I really think not wearing the GWF is going to be enough to allow me to relax about knowing my exact numbers and deficits, which is a shame since I got it because I wanted to know exactly how much I'm burning daily to take out the guess factor of this weight-loss journey. I also really don't like the way it sits on my super fatty arms and sticks to my skin way too much so not having to deal with that has already made me much happier. I may rethink all that shortly, but for now that's the plan.

And in a case where I stop losing weight or am unhappy with how things are going, I plan on going back to the GWF to see if I'm estimating my burn correctly and if perhaps I'm not burning as much as I used to be burning. Same goes for calorie counting. If I do hit a plateau, I'm probably going to go back to diligently writing down everything that goes into my mouth to try to figure out why I'm stalling.

I'm hoping this plan will work. I'm not trying to lose everything super quickly, but I would like to see a steady decline.

In other news, it looks like my recent unintentional weight-loss is for real and not some kind of fluke. For the most part I've held steady since I stopped calorie counting and have somewhat gone down, which is nice to see.
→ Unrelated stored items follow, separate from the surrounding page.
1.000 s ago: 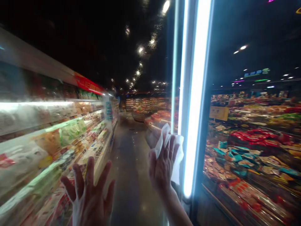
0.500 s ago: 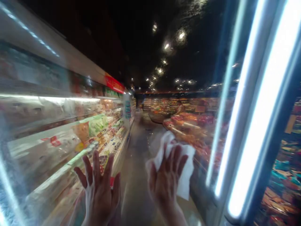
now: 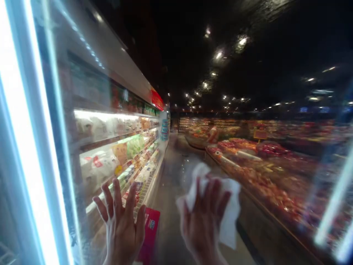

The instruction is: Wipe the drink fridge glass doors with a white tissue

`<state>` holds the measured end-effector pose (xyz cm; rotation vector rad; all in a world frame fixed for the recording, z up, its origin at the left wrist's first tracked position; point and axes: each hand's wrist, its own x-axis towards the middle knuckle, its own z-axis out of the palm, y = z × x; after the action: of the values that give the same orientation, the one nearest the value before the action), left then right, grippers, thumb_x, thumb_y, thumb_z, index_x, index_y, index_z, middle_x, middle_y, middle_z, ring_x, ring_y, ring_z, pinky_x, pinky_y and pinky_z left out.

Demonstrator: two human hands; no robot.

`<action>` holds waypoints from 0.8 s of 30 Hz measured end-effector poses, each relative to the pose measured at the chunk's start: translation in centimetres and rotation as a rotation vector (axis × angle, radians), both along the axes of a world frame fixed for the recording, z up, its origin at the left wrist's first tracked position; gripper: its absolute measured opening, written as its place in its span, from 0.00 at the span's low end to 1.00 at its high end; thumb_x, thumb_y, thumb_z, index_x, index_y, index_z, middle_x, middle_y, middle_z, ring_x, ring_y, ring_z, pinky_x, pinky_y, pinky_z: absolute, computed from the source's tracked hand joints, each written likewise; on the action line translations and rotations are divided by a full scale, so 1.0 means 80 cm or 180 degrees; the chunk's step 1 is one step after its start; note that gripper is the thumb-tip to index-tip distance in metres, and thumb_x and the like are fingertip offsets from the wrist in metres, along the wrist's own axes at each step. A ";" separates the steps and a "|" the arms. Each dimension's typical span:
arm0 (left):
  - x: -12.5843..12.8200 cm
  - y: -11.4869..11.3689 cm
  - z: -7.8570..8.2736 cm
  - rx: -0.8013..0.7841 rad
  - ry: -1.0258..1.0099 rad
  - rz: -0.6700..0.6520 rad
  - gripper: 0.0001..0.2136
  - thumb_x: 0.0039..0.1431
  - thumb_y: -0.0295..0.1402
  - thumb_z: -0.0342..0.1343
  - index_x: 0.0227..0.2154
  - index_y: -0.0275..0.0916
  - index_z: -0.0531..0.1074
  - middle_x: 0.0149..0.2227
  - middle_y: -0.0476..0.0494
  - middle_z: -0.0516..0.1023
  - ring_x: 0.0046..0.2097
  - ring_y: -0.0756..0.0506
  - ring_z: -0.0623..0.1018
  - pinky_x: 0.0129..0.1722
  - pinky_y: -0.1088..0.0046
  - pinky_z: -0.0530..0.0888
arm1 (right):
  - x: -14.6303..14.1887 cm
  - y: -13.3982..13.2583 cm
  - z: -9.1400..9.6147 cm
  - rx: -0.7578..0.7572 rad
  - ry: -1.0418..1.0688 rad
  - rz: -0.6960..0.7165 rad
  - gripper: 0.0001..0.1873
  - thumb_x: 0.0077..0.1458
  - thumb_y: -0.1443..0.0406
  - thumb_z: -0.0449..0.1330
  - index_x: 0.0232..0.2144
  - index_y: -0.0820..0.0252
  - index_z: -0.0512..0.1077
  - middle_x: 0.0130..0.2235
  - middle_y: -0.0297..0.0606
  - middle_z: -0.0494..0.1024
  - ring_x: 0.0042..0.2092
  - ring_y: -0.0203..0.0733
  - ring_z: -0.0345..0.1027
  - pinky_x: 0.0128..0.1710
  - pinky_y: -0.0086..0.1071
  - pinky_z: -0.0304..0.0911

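My left hand (image 3: 121, 224) lies flat against a glass door (image 3: 176, 154), fingers spread and holding nothing. My right hand (image 3: 204, 221) presses a white cloth (image 3: 230, 217) against the same glass, its fingers spread over the cloth and smeared by motion. The cloth sticks out above and to the right of the fingers. The glass shows a supermarket aisle with lit chiller shelves (image 3: 121, 154) on the left and piled goods (image 3: 259, 173) on the right.
A bright vertical light strip (image 3: 19, 147) runs along the door frame at the far left. Another lit strip (image 3: 333, 206) shows at the lower right. A red sign (image 3: 150, 228) appears low between my hands. A distant person (image 3: 213, 133) stands in the aisle.
The view has swung left: the bright strip on the right has slid to the far right edge and a new one has appeared at the left. My right hand has moved the cloth across the glass.
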<state>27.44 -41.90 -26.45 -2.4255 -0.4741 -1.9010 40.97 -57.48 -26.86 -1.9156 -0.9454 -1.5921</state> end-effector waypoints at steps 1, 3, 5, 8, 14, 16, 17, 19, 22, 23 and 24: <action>-0.005 0.007 0.000 -0.0030 -0.0025 -0.0003 0.41 0.64 0.27 0.55 0.73 0.54 0.40 0.77 0.44 0.30 0.76 0.31 0.32 0.72 0.33 0.36 | -0.023 0.029 -0.015 -0.0189 -0.0157 0.0188 0.35 0.67 0.66 0.49 0.73 0.65 0.51 0.69 0.51 0.64 0.76 0.60 0.36 0.72 0.65 0.37; -0.015 0.024 0.000 -0.0051 -0.0042 -0.0021 0.41 0.64 0.27 0.56 0.73 0.53 0.40 0.78 0.43 0.30 0.76 0.32 0.32 0.72 0.34 0.35 | -0.054 0.066 -0.038 -0.0317 -0.0383 0.0395 0.39 0.65 0.69 0.50 0.75 0.60 0.45 0.71 0.41 0.63 0.77 0.49 0.33 0.75 0.54 0.30; -0.027 0.042 -0.002 -0.0030 -0.0020 -0.0034 0.41 0.64 0.27 0.56 0.73 0.52 0.41 0.77 0.43 0.30 0.76 0.33 0.31 0.73 0.36 0.34 | -0.059 0.071 -0.036 -0.0363 -0.0371 0.0300 0.41 0.65 0.70 0.50 0.76 0.59 0.41 0.74 0.40 0.55 0.77 0.48 0.31 0.76 0.53 0.29; -0.040 0.068 -0.007 -0.0024 -0.0007 -0.0074 0.40 0.64 0.27 0.55 0.73 0.52 0.41 0.77 0.44 0.29 0.76 0.33 0.31 0.73 0.36 0.33 | -0.040 0.053 0.018 0.0055 -0.0129 -0.0179 0.40 0.69 0.66 0.49 0.76 0.63 0.37 0.76 0.50 0.43 0.77 0.57 0.28 0.73 0.64 0.34; -0.049 0.093 -0.013 -0.0042 0.0023 -0.0158 0.40 0.64 0.27 0.55 0.73 0.56 0.43 0.78 0.47 0.33 0.77 0.33 0.35 0.74 0.37 0.36 | -0.066 0.109 0.064 0.0190 -0.0288 -0.0155 0.39 0.71 0.62 0.47 0.75 0.64 0.35 0.76 0.49 0.44 0.77 0.57 0.26 0.72 0.66 0.32; -0.054 0.096 -0.011 -0.0112 -0.0022 -0.0186 0.40 0.64 0.26 0.54 0.73 0.57 0.41 0.78 0.47 0.32 0.77 0.33 0.35 0.74 0.38 0.37 | -0.084 0.133 0.045 -0.0348 -0.0490 0.0099 0.40 0.69 0.64 0.49 0.75 0.63 0.37 0.75 0.44 0.48 0.77 0.52 0.26 0.75 0.57 0.28; -0.057 0.097 -0.010 -0.0121 -0.0051 -0.0215 0.40 0.64 0.26 0.54 0.73 0.56 0.41 0.78 0.47 0.32 0.77 0.33 0.35 0.75 0.38 0.37 | -0.088 0.139 0.042 -0.0569 -0.0590 0.0216 0.40 0.68 0.65 0.50 0.76 0.63 0.38 0.75 0.42 0.51 0.77 0.50 0.26 0.75 0.54 0.26; -0.063 0.101 -0.009 -0.0075 -0.0072 -0.0287 0.40 0.64 0.26 0.53 0.73 0.55 0.41 0.78 0.47 0.32 0.77 0.33 0.35 0.75 0.39 0.37 | -0.088 0.138 0.060 -0.0708 -0.0690 0.0286 0.40 0.68 0.66 0.50 0.76 0.61 0.38 0.74 0.41 0.54 0.77 0.49 0.28 0.75 0.53 0.26; -0.070 0.106 -0.008 -0.0082 -0.0050 -0.0350 0.39 0.65 0.26 0.52 0.73 0.56 0.43 0.78 0.48 0.34 0.77 0.34 0.36 0.75 0.39 0.37 | -0.082 0.134 0.139 -0.0343 -0.0520 0.0082 0.40 0.70 0.64 0.49 0.76 0.60 0.34 0.75 0.45 0.50 0.77 0.55 0.31 0.74 0.62 0.29; -0.072 0.108 -0.008 -0.0113 -0.0056 -0.0354 0.39 0.65 0.26 0.52 0.73 0.56 0.43 0.78 0.48 0.34 0.77 0.34 0.36 0.75 0.39 0.37 | -0.083 0.138 0.164 -0.0240 -0.0487 0.0063 0.39 0.71 0.62 0.48 0.76 0.60 0.34 0.76 0.45 0.49 0.77 0.57 0.32 0.73 0.64 0.30; -0.073 0.109 -0.009 -0.0146 -0.0074 -0.0359 0.39 0.65 0.25 0.52 0.73 0.56 0.43 0.78 0.48 0.34 0.76 0.34 0.35 0.75 0.38 0.37 | -0.086 0.145 0.182 -0.0220 -0.0487 0.0079 0.39 0.71 0.61 0.48 0.76 0.60 0.35 0.76 0.44 0.47 0.77 0.58 0.32 0.73 0.65 0.29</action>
<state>21.63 -33.21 -27.20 -2.5126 -0.3939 -1.9848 34.09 -45.88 -12.30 -1.8405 -1.0957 -1.7320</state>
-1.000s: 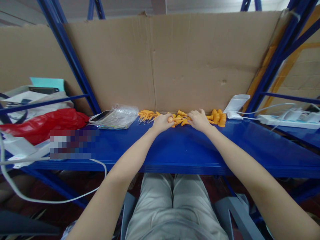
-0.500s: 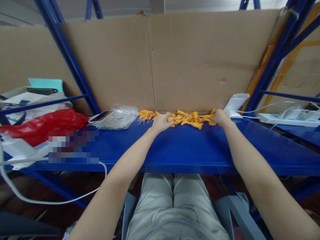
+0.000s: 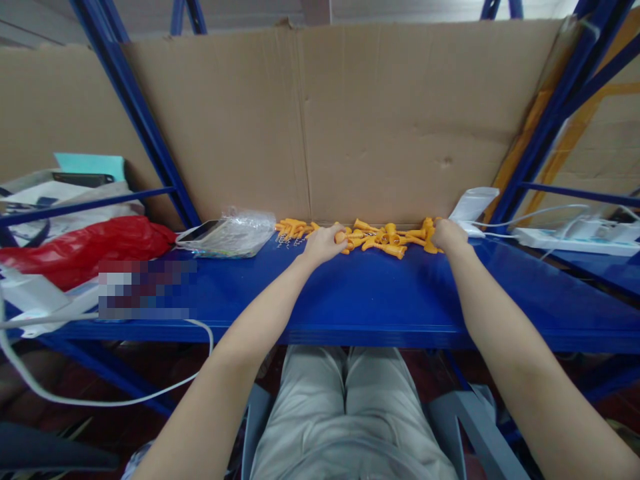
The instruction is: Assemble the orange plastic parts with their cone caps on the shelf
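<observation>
A row of orange plastic pieces [image 3: 387, 240] lies along the back of the blue shelf, some of them tubes with flared ends. At its left end is a cluster of orange corkscrew pieces [image 3: 293, 229] with bare metal spirals. My left hand [image 3: 323, 245] is closed around an orange plastic piece [image 3: 341, 237], whose round end pokes out by the thumb. My right hand [image 3: 449, 235] is at the right end of the row, fingers curled against the orange pieces [image 3: 429, 235]; what they grip is hidden.
Clear plastic packets [image 3: 237, 235] and a phone-like dark item lie left of the row, beside a red plastic bag [image 3: 90, 250]. A white pouch [image 3: 473, 205] stands behind my right hand. A power strip [image 3: 575, 241] is at right. Cardboard [image 3: 375, 127] walls the back.
My right hand has shifted slightly to the right, uncovering more orange pieces at that end. My left hand stays in place with its piece.
</observation>
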`<state>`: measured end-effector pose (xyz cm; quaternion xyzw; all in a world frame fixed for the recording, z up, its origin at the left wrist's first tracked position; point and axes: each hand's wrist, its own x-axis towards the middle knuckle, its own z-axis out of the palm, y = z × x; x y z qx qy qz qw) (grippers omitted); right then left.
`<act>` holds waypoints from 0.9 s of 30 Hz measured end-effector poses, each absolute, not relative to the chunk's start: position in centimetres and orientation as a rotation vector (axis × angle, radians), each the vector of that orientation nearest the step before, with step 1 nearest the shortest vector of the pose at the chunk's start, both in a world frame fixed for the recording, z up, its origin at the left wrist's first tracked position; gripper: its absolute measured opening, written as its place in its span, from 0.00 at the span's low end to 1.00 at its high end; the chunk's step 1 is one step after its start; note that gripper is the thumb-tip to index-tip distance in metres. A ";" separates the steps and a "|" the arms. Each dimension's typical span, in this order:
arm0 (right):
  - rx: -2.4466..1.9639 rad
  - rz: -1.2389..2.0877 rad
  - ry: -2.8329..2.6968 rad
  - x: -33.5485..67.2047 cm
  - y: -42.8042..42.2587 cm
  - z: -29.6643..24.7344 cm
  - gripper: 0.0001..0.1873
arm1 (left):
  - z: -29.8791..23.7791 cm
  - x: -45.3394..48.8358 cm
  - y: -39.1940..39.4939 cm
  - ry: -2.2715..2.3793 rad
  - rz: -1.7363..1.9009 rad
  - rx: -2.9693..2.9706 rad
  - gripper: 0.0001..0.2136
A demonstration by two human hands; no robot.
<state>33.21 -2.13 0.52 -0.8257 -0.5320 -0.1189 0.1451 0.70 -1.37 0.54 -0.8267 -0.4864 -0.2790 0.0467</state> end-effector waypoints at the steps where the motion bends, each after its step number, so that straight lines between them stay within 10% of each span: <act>1: -2.363 -0.361 -1.528 32.9 -2.2 0.7 0.21 | 0.5 0.7 -1.3 -1.478 -0.861 -2.520 0.17; 27: -1.314 -0.328 -2.216 20.9 -3.4 0.1 0.07 | -0.7 0.5 0.1 -0.932 -1.089 -2.623 0.19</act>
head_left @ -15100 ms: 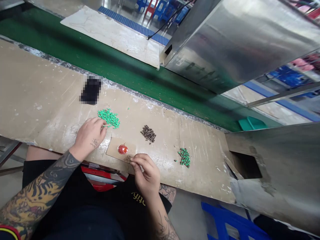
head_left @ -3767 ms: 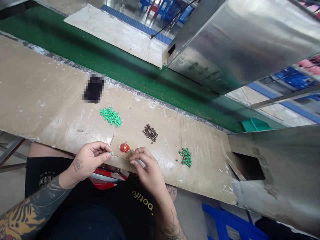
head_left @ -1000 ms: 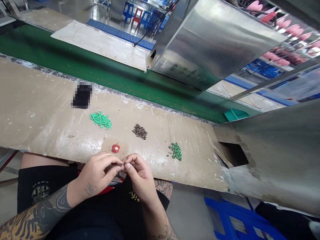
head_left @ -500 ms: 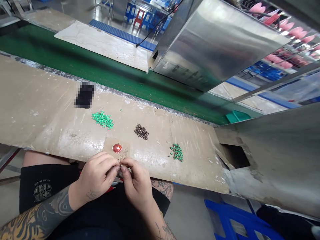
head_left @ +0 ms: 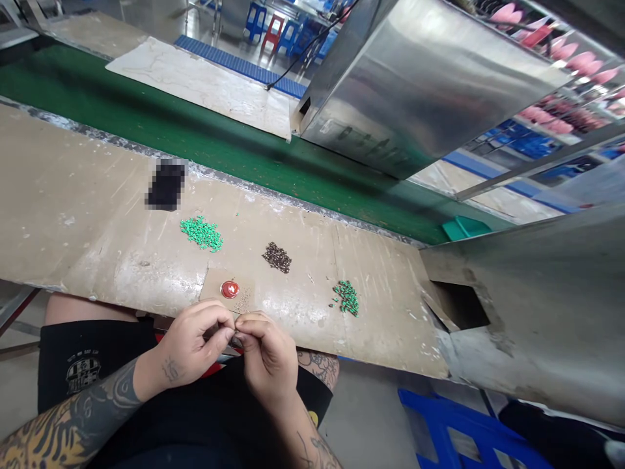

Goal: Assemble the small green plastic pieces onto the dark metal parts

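At the table's near edge, my left hand (head_left: 198, 339) and my right hand (head_left: 269, 352) meet fingertip to fingertip. Both are closed in a pinch; what they hold between them is too small and covered to name. Just beyond them lies a square of brown card (head_left: 213, 286) bearing a small round dab of glossy red (head_left: 229, 289) and a scatter of tiny pale bits (head_left: 243, 299). Farther off are a heap of small green pieces (head_left: 201, 234), a heap of dark brown pieces (head_left: 277, 257) and, to the right, a smaller heap of green-and-dark pieces (head_left: 347, 298).
A dark pixelated object (head_left: 166, 185) rests at the table's back left. Behind runs a green belt (head_left: 234, 146) with a white board (head_left: 205, 85) across it. A metal housing (head_left: 420, 85) rises at the back right; a blue stool (head_left: 454, 423) stands at lower right.
My fingertips have shifted slightly and closed more over whatever is between them. The heaps, card and red dab look the same.
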`<action>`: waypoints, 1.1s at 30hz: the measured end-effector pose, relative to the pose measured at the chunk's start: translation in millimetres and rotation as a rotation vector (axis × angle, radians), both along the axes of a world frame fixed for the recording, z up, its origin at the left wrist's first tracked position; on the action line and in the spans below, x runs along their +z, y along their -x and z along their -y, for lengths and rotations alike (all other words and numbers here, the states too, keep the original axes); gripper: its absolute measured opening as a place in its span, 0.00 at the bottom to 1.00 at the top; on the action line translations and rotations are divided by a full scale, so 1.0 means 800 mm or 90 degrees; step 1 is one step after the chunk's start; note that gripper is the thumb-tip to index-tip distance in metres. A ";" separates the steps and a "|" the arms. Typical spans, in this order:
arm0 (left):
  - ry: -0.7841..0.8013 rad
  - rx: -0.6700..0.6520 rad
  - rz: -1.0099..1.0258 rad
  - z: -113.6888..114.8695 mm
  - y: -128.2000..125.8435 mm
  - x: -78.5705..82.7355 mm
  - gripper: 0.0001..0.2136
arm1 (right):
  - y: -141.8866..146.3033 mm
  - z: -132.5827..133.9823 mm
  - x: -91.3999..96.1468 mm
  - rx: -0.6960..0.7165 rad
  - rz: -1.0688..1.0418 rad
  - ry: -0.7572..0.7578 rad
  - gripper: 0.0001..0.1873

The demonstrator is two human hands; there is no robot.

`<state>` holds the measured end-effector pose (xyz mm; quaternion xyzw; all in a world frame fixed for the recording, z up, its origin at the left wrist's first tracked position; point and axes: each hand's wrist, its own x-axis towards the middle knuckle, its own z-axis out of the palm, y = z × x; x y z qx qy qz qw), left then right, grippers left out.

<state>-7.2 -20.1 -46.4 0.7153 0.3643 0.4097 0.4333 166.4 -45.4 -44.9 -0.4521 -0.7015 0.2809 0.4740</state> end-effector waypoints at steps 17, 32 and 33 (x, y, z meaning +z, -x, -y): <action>-0.087 0.120 0.066 0.011 -0.018 -0.023 0.04 | 0.018 0.016 -0.022 -0.087 -0.163 0.131 0.06; -0.132 0.249 -0.629 -0.142 0.021 -0.049 0.08 | -0.034 -0.039 -0.034 -0.101 0.199 0.065 0.06; -0.129 0.248 -0.633 -0.142 0.020 -0.050 0.08 | -0.035 -0.042 -0.034 -0.093 0.215 0.072 0.07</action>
Here's the most recent graph, including today's weight of 207.5, which is the lowest I've been since at least college graduation in June 2007 (not counting earlier this week, which I didn't believe so I'm discounting it). That's an almost 4 year low!

P.S. The red line is my goal of losing 1 lb. per week and the dashed black line is my real progress, which right now looks to be about 0.5 lb. per week. Not stellar, but considering I haven't been exercising much and eating a lot, it's not too bad.